What is needed: Print the data exactly as it is given, please.

Recorded information:
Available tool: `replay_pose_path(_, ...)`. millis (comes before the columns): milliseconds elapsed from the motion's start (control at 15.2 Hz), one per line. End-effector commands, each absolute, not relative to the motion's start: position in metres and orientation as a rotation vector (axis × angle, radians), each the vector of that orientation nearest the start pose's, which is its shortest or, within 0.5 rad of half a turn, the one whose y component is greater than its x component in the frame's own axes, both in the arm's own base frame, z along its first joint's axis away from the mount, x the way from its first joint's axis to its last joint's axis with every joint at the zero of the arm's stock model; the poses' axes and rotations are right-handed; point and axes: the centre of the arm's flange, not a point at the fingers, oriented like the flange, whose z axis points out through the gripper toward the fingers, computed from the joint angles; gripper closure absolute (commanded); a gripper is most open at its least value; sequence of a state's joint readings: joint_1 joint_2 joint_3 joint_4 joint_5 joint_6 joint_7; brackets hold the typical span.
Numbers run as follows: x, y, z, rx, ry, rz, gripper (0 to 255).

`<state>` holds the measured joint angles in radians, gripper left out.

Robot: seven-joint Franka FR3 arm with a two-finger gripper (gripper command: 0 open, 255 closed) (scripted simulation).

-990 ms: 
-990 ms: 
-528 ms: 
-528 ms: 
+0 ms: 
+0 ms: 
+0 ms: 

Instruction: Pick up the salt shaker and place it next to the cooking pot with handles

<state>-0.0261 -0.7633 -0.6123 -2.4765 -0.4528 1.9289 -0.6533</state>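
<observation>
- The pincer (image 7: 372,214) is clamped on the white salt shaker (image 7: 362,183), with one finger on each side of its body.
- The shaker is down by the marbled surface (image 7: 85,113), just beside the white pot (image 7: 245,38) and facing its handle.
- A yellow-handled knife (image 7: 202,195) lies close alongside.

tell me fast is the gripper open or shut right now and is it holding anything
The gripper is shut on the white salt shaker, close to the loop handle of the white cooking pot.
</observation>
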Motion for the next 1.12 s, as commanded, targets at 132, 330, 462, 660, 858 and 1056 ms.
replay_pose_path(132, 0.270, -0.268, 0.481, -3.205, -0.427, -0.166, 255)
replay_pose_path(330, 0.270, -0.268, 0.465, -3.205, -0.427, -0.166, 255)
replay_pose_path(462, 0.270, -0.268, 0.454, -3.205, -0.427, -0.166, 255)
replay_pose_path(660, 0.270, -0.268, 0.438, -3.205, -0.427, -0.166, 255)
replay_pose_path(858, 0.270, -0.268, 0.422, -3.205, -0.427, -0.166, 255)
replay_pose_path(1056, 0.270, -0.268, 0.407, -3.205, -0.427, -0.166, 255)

Response to the task:
Available tool: `replay_pose_path(_, ...)`. millis (comes before the columns): milliseconds elapsed from the motion's start (control at 15.2 Hz), one per line. End-effector commands, each absolute, not relative to the motion's start: position in metres and orientation as a rotation vector (axis × angle, radians), each the vector of that orientation nearest the start pose's, which is its shortest or, within 0.5 rad of half a turn, the one whose y component is greater than its x component in the frame's own axes, both in the arm's own base frame, z along its first joint's axis away from the mount, x the way from its first joint's axis to its last joint's axis with every joint at the zero of the arm's stock model; the poses' axes and rotations are right-handed; point and axes: the centre of the arm's flange, not a point at the fingers, oriented like the flange, whose z axis points out through the gripper toward the fingers, computed from the joint angles; gripper closure absolute (commanded); a gripper is most open at its least value; sequence of a state's joint readings: joint_1 joint_2 joint_3 joint_4 joint_5 joint_6 joint_7; brackets hold the typical span.
Numbers run as follows: x, y, z, rx, ry, rz, gripper (0 to 255).

`<state>` holds the measured joint angles in radians, gripper left out.

Robot: seven-joint Franka FR3 arm with a two-finger gripper (gripper command: 0 open, 255 closed) (scripted simulation).

-990 ms: 
-990 ms: 
-528 ms: 
-528 ms: 
+0 ms: 
+0 ms: 
+0 ms: 

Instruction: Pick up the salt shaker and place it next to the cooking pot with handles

<state>-0.0261 -0.7633 -0.6123 -2.4765 -0.4528 1.9289 -0.6533</state>
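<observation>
- The pincer (image 7: 372,214) is clamped on the white salt shaker (image 7: 362,183), with one finger on each side of its body.
- The shaker is down by the marbled surface (image 7: 85,113), just beside the white pot (image 7: 245,38) and facing its handle.
- A yellow-handled knife (image 7: 202,195) lies close alongside.

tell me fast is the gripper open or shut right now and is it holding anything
The gripper is shut on the white salt shaker, close to the loop handle of the white cooking pot.
</observation>
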Motion for the next 1.12 s, as commanded, targets at 132, 330, 462, 660, 858 and 1056 ms.
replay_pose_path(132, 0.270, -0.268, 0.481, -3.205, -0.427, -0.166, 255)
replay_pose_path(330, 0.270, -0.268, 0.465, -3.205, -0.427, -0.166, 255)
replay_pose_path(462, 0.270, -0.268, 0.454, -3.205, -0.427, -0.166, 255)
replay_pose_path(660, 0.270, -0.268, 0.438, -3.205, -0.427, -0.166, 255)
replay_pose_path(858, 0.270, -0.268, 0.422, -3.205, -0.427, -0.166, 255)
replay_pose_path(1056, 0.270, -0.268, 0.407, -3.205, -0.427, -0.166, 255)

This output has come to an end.